Exercise directions. When you reach the line with "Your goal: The" in the data below, begin printing lines exactly, and stop once the line with "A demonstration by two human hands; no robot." has been printed.

........

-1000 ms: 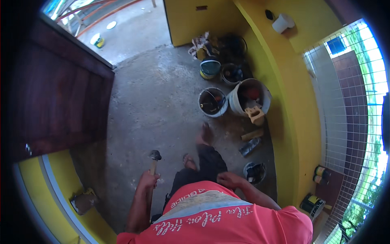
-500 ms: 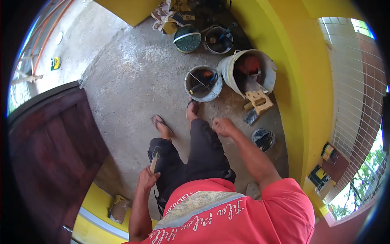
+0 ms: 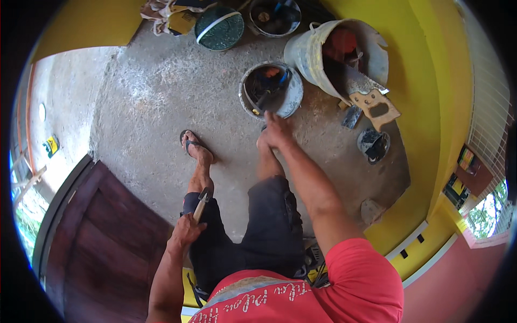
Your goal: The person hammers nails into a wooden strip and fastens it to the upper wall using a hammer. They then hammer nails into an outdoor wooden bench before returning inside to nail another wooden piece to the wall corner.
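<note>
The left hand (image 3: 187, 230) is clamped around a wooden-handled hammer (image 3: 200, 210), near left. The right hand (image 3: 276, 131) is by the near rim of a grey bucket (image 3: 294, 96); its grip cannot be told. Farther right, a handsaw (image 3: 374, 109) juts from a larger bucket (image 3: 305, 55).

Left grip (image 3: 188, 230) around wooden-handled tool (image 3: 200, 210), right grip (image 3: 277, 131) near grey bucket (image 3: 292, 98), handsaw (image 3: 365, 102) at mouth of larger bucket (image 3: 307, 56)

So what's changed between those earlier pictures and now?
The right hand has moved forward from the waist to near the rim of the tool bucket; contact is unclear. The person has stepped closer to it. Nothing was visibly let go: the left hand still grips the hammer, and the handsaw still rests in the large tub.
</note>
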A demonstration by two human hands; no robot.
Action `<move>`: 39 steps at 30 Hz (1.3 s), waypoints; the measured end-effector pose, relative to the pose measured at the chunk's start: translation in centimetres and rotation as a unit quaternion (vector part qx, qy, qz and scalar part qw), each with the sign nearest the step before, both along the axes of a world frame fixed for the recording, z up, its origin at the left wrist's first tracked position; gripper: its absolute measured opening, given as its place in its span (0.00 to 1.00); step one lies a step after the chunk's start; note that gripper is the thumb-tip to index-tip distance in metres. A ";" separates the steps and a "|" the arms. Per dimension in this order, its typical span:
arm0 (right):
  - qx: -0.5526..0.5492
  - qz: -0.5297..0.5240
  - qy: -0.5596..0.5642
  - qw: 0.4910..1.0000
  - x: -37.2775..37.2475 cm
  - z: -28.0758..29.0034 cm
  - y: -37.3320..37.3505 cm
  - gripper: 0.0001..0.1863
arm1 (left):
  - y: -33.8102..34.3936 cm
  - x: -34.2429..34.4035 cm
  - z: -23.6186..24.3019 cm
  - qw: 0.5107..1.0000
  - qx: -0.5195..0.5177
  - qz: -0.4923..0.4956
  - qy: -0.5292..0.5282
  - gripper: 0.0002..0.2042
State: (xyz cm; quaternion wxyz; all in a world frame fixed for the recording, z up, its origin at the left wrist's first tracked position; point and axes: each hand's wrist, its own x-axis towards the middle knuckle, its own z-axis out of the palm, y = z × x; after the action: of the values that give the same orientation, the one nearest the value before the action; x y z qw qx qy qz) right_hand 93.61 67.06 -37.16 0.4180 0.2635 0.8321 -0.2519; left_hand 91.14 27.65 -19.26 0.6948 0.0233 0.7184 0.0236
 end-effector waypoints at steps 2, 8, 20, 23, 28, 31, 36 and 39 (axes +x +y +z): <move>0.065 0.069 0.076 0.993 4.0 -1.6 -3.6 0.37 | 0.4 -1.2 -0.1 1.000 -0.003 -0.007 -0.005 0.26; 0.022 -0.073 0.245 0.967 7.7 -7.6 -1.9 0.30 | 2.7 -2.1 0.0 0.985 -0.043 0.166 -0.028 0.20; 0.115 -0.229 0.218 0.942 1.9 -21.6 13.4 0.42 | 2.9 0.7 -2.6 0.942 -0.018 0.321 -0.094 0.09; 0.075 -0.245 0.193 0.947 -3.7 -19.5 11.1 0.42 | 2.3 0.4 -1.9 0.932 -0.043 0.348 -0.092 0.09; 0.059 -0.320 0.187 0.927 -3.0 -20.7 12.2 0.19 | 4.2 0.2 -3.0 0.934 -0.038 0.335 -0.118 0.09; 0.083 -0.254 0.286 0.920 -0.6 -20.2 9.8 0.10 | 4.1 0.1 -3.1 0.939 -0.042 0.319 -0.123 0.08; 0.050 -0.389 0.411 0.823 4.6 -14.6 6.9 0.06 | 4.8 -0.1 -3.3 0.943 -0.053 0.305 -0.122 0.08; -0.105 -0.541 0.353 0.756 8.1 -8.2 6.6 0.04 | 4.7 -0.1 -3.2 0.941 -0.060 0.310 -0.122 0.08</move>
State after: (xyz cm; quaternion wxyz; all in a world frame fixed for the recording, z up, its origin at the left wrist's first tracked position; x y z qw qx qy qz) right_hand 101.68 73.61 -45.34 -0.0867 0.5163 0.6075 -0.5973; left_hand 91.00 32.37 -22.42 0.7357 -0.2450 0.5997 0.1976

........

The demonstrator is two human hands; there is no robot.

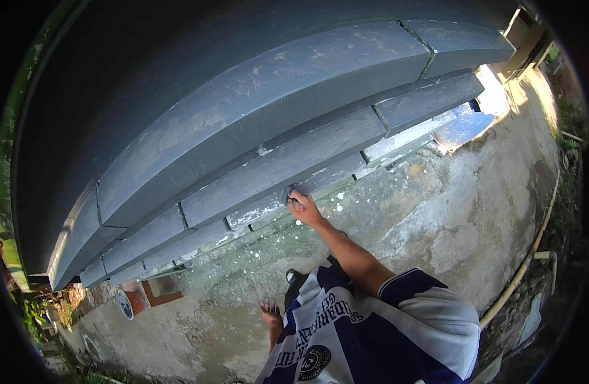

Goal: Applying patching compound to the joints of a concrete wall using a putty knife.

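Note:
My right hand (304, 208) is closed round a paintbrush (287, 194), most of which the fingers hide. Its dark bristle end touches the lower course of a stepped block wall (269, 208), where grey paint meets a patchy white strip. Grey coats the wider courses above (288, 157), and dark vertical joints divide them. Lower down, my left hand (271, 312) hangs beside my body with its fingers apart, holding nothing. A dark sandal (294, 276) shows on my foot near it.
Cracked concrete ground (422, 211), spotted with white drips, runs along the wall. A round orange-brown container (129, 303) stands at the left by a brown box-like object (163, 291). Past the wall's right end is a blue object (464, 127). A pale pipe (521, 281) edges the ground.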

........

Answer below.
Your goal: The person hammers nails into a wooden strip and fastens it to the upper wall using a hammer. They then hammer nails into an outdoor wooden bench before returning inside to nail another wooden piece to the wall corner.
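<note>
The left hand (image 3: 187, 230) is clamped around a wooden-handled hammer (image 3: 200, 210), near left. The right hand (image 3: 276, 131) is by the near rim of a grey bucket (image 3: 294, 96); its grip cannot be told. Farther right, a handsaw (image 3: 374, 109) juts from a larger bucket (image 3: 305, 55).

Left grip (image 3: 188, 230) around wooden-handled tool (image 3: 200, 210), right grip (image 3: 277, 131) near grey bucket (image 3: 292, 98), handsaw (image 3: 365, 102) at mouth of larger bucket (image 3: 307, 56)

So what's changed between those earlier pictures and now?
The right hand has moved forward from the waist to near the rim of the tool bucket; contact is unclear. The person has stepped closer to it. Nothing was visibly let go: the left hand still grips the hammer, and the handsaw still rests in the large tub.
</note>
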A demonstration by two human hands; no robot.

This answer has no further content.